My Lords, I support the amendment in the name of the noble Baroness, Lady Altmann. I share with her the many years that we have been working on these issues, and I am anxious that we get the balance right on pension policy.
Amendment 3, which would restore the link between pension uprating and earnings, is essential. This link was removed back in 1980. It resulted in many years of pension rates failing to increase at the same rate as average earnings. At that time, I was at Age Concern England, where we ran campaigns calling for an end to pensioner poverty and for the link with wage movement to be restored. Sadly, when this link was finally restored, in 2011, it was done as part of the triple lock, whereby pensions would increase by average earnings increases, inflation or 2.5%, whichever of the three was the higher. For the last decade, wage movement has been stagnant, and the rate of inflation also quite low. At a time when wages were not increasing, we called on workers to pay for the triple lock, creating, in my view, intergenerational unfairness.
At Second Reading, I spoke about the Intergenerational Fairness Forum report, which made a number of recommendations, including that the triple lock be replaced with a double lock, whereby pensions increase at the rate of average earnings or inflation, whichever is the greater. I refer to my interests as stated in the register, and in particular to my role as president of the Pensions Policy Institute. In 2019, this organisation released a report entitled Generation veXed, which found that people born between 1966 and 1980, who entered the workforce before automatic enrolment and who have worked during a challenging economic climate, have poorer levels of retirement savings when compared with the generation that went before them. This Generation X cohort have been asked to fund the current triple lock, while their ability to save for their own retirement has been, sadly, rather poor.
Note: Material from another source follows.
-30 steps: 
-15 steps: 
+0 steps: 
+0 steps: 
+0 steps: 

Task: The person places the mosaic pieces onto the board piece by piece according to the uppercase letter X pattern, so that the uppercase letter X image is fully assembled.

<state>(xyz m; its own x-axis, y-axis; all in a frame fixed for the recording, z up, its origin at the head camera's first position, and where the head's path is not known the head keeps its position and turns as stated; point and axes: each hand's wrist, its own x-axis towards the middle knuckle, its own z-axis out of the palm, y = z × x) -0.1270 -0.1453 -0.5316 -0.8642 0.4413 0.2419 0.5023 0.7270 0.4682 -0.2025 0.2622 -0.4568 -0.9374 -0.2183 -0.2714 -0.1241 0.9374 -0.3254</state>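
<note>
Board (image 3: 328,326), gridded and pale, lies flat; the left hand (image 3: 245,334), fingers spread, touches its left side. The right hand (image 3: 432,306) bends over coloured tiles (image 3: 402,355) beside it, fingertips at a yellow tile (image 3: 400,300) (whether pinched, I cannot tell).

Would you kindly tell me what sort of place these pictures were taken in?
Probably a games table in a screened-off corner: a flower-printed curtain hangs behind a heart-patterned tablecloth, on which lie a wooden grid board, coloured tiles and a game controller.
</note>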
Retirement policy requires a balance and should not change with each electoral cycle. The situation we find ourselves in today, with the Covid-19 pandemic, is that the Government expect significant wage movement. Of course, this is due not only to the pandemic; it is due also to rising prices caused by Brexit, which will put pressure on employers to increase wages.
Amendment 3 would ensure that the link between pensions and earnings was retained, but it would allow the Secretary of State to make adjustments in situations like the one we face this year. I support the amendment as a sensible solution to the situation we are facing at the present time, but I reiterate my belief that, in future, we should abandon the triple lock and specifically the 2.5% uplift, and instead have a double lock based on earnings and inflation. If in future there is concern that earnings are again not increasing, rather than implement a 2.5% increase for pensions the Government should instead look at their economic and employment policies to ensure that earnings and pensions are both increasing at a decent rate.
My Lords, I support the amendments in the name of the noble Baroness, Lady Altmann. As I made clear earlier, I am in favour of a somewhat greater increase, but I am glad to have whatever is available. I want to make two additional points.
First, there is a lack of trust in the Government. The one way in which they could assuage that lack of trust is by accepting the noble Baroness’s amendment. They really need to explain to us what the downside is of accepting the amendment. One can understand that they do not want to do it, but they need to tell us the disadvantages of adopting the approach.
My second point is a sort of response to the noble Baroness, Lady Greengross. Characterising this as between generations is a category mistake. It is between people on low incomes and people on high incomes; it is between people without much money and people with wealth. That is the redistribution required. To characterise it in terms of generations is simply wrong.